→ **About this task**
In the records below, find the lines that include "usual" and copy each.

→ **Dataset**
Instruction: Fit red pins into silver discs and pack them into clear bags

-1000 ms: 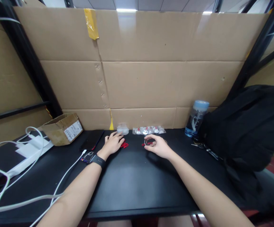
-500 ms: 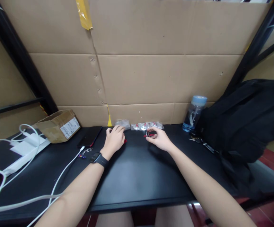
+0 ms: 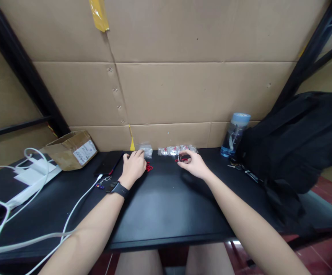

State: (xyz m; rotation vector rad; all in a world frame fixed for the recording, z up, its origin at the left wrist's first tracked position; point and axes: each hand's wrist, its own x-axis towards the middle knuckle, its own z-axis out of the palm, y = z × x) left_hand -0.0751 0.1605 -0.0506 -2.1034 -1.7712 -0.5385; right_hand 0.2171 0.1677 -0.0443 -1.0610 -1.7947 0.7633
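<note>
My left hand (image 3: 133,165), with a dark watch on its wrist, is lowered to the black table just left of a small pile of red pieces (image 3: 149,167). Its fingers are bent, and their tips are too small to make out. My right hand (image 3: 193,164) pinches a small round silvery item (image 3: 179,157) between thumb and index finger. More red bits (image 3: 184,160) show behind those fingers. Along the back edge lie a clear plastic bag (image 3: 145,150) and a row of clear packets (image 3: 173,150) holding round shiny items with red parts.
An open cardboard box (image 3: 71,151), a dark phone (image 3: 105,164), a keychain (image 3: 104,181) and white cables (image 3: 80,208) are on the left. A blue-capped bottle (image 3: 235,135), keys (image 3: 235,166) and a black backpack (image 3: 300,141) stand or lie on the right. Cardboard (image 3: 166,91) walls the back.
My left hand has shifted slightly left, uncovering more of the red pile and the clear bag. My right hand stays in nearly the same place, still pinching the round item. The view has tilted slightly.
</note>
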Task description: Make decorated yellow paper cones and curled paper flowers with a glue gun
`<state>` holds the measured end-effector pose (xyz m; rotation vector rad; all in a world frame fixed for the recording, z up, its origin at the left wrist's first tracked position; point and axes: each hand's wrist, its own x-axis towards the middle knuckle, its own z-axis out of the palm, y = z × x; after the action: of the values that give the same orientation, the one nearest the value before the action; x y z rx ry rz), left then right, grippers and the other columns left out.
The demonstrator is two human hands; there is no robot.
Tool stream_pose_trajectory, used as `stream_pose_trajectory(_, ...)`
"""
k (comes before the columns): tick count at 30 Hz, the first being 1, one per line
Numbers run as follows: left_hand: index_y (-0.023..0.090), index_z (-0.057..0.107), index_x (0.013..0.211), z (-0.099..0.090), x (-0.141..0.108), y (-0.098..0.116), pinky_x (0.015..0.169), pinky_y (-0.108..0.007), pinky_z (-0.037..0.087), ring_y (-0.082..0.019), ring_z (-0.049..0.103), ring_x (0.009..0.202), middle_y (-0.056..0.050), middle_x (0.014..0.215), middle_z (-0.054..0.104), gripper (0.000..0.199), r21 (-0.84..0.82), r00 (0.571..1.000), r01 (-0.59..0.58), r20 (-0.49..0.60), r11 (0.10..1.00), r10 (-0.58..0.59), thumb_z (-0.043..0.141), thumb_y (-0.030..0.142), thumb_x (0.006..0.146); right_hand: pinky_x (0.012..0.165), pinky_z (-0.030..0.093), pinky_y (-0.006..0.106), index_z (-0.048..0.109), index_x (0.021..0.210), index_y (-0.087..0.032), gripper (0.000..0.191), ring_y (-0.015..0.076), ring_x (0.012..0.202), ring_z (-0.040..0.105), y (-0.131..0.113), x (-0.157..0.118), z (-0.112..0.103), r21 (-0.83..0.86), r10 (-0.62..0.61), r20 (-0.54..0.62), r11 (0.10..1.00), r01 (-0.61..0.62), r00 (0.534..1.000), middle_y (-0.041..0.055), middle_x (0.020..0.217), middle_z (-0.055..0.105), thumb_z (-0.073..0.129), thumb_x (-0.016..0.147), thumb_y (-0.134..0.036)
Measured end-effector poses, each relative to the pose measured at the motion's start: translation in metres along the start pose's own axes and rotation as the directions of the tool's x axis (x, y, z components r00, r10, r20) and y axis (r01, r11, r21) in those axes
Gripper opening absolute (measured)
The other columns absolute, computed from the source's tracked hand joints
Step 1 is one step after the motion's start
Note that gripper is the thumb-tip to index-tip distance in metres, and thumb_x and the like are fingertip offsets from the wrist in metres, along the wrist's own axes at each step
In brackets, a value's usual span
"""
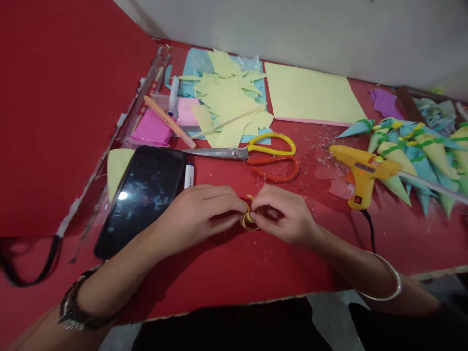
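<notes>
Over the red table, my left hand and my right hand meet at a small curled yellow paper strip. The fingertips of both hands are pinched on it, and they hide part of its coil. Just beyond the hands lie scissors with one yellow and one red handle loop. A black smartphone rests beside my left wrist, and a white marker sticks out past my left hand. To the right of my right hand is a yellow hot glue gun with a glue stick in its back.
Yellow paper scraps pile up at the back, next to a yellow sheet. Blue and yellow paper cones cluster at the right. Pink packets and an orange stick lie at left. The glue gun's black cord runs toward the front.
</notes>
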<state>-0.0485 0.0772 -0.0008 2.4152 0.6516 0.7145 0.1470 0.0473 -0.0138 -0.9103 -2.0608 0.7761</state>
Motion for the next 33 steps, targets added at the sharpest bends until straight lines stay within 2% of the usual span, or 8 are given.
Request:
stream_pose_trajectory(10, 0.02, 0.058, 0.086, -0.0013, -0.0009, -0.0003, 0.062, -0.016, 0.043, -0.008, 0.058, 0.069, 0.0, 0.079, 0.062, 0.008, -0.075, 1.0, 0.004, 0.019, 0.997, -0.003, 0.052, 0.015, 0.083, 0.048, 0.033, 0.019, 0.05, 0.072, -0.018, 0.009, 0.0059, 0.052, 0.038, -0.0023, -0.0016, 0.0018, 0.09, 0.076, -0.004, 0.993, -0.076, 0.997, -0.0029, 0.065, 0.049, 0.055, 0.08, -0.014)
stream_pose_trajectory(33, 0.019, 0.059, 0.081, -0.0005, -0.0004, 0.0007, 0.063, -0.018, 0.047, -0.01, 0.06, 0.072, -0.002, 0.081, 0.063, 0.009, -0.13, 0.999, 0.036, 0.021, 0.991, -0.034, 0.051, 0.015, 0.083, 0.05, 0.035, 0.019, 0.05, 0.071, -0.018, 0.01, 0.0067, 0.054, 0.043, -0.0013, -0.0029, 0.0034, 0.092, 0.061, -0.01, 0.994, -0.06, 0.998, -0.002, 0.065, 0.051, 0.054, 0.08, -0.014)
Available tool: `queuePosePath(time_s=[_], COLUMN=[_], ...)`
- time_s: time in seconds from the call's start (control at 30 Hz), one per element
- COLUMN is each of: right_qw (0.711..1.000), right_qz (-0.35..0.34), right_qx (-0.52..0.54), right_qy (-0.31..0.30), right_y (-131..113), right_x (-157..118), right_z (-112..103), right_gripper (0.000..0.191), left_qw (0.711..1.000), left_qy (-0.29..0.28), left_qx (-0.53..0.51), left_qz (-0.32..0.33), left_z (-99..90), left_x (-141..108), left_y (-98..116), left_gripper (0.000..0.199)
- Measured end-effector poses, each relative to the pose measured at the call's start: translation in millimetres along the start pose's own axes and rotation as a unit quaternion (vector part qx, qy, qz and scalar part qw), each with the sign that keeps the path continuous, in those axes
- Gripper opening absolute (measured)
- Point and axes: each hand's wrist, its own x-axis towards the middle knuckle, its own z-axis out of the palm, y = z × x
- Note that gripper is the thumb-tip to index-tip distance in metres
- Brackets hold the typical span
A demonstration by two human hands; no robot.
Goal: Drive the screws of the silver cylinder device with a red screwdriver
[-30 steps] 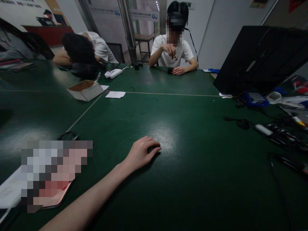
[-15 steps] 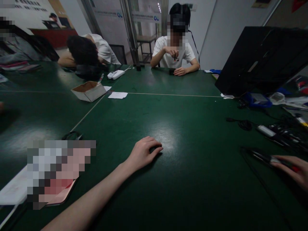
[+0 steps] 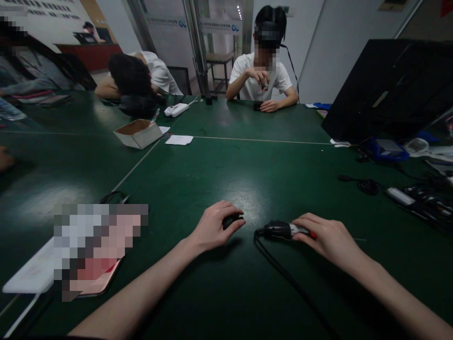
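Note:
On the near middle of the green table, my left hand (image 3: 217, 224) is closed around a small black object (image 3: 231, 221), mostly hidden by the fingers; its kind I cannot make out. To the right, my right hand (image 3: 323, 236) grips what looks like a corded electric screwdriver (image 3: 279, 230), black at the cord end, silver in the middle, with a red part under the fingers. That tool lies sideways, its cord end pointing at my left hand, a short gap apart. From it a black cord (image 3: 283, 274) loops down toward me.
A blurred-out pink phone-like item (image 3: 109, 278) and a white slab (image 3: 30, 274) lie at the left. Further back stand an open box (image 3: 139, 139) and a paper slip (image 3: 179, 140). Cables (image 3: 406, 198) and a large black monitor (image 3: 375, 94) occupy the right. A person (image 3: 262, 75) sits opposite.
My right hand has brought the corded screwdriver from the right edge leftward, close to my left hand. My left hand keeps hold of the black object. The view has shifted slightly.

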Motion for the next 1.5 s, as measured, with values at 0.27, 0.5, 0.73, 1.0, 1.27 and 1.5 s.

→ **Your response**
In brackets, a value's usual span
Motion for the next 33 steps, targets added at the sharpest bends until straight lines stay within 2% of the usual span, or 8 are given.

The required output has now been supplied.